Configuring remote authentication using LoginShare

LoginShare is a mechanism that can be used to authenticate users against any third party application.

Creating and maintaining customer records over multiple databases is a hassle. GFI HelpDesk offers this by providing LoginShare APIs which lets you authenticate against a third-party database/directory.

LoginShare API works by capturing authentication details, passing them to third-party for authentication and outputting XML payload to confirm the status of authentication.
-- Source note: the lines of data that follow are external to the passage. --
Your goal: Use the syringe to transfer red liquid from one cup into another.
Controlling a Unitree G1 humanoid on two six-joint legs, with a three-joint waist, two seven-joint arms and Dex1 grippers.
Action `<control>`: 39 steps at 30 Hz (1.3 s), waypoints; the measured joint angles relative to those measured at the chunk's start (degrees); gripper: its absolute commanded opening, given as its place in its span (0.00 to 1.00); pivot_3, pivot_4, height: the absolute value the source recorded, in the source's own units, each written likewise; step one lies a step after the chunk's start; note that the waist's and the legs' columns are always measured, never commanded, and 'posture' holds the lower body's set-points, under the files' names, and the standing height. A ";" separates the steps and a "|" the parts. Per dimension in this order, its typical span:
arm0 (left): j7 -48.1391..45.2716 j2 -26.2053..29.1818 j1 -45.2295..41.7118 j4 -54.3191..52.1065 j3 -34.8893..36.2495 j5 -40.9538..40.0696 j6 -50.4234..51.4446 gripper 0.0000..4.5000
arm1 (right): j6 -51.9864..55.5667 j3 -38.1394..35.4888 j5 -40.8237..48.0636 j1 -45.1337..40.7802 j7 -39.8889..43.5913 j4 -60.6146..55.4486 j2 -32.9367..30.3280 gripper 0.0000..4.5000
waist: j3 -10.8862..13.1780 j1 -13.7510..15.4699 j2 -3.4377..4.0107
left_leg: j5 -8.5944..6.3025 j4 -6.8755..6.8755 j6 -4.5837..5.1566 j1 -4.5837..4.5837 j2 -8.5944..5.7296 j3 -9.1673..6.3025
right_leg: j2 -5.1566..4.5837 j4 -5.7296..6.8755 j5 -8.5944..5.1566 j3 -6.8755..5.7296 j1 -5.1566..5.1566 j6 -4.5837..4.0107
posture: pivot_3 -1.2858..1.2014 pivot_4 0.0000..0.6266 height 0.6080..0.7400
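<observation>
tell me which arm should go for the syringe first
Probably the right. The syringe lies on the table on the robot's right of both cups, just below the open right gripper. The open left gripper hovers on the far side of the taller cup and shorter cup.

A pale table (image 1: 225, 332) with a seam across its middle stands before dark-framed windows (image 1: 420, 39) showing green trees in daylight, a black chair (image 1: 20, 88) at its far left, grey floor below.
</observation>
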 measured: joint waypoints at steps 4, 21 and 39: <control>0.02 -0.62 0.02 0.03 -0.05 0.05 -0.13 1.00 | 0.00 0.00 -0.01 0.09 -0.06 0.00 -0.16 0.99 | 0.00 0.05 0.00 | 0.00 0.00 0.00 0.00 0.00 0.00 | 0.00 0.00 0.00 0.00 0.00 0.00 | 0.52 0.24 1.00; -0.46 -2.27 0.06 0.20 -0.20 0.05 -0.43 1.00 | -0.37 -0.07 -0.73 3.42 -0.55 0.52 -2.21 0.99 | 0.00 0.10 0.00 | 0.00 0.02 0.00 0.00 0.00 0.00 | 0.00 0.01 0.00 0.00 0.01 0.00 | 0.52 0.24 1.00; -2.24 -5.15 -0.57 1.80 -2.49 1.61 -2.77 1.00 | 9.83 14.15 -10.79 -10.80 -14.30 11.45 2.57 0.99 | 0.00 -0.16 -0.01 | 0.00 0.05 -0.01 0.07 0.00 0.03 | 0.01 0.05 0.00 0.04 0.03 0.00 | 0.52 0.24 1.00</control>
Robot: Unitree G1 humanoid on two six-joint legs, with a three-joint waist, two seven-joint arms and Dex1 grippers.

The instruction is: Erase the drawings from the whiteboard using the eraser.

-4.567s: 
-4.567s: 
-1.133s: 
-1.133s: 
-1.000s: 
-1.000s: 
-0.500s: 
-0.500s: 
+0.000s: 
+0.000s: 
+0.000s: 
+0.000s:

• LoginShare is an all-in or nothing system. If authentication is not successful from third-party, GFI HelpDesk doesn’t fall back to the local database.
• A custom script is required to be created and specified in GFI HelpDesk. This script should be globally accessible. The server on which third-party source exists must allow requests to be received from and placed to the web server on which script is placed.
• The script should capture the POST variables (interface, IP addressAn identifier assigned to devices connected to a TCP/IP network. and authentication details) sent by GFI HelpDesk login form, dispatch them for authentication to the third-party source, and retrieve and output the result in XML format.
• A local replica (account) is created or updated in GFI HelpDesk database per the information returned in XML. Linking is done on the basis of email address returned by script and password stored for a local profile is randomly generated.
• Any persistent change to the user or staff account (including password change) needs to be done at third-party source as authentication is done from there and local profile is updated per the information contained in XML returned on successful authentication

User loginShare

• For technical know-how (such as POST variables and XML output) and how to script must be specified in GFI HelpDesk, refer to Enabling LoginShare for User Accounts.

Mandatory XML nodes to be returned: ‘username’, ‘email’, ’usergroup’

User Group returned in XML should exist in the GFI HelpDesk and must be allowed on the template group from which authentication is being done.

• LoginShare has to be enabled for a template group (via ‘Use LoginShare to authenticate users’ setting) to route login requests to the specified loginShare script.

Location: Admin interface > Options > Templates > Groups

If you need to support local database authentication along with third-party, you can create a new template group and disable loginShare. A template group (that is, a unique front-end) can be accessed directly through a web browser via:

gfihelpdeskdomain/index.php?/templategroupname

Staff loginShare

• For technical know-how (such as POST variables and XML output) and how to script must be specified in GFI HelpDesk, refer to Enabling LoginShare for Staff User Accounts.

Mandatory XML nodes to be returned: ‘firstname’,’lastname’,’team’,’email’

Staff Team returned in XML should exist in the GFI HelpDesk. We recommend disallowing loginShare access on ‘admin’ interface to prevent accidental access and keep GFI HelpDesk secure.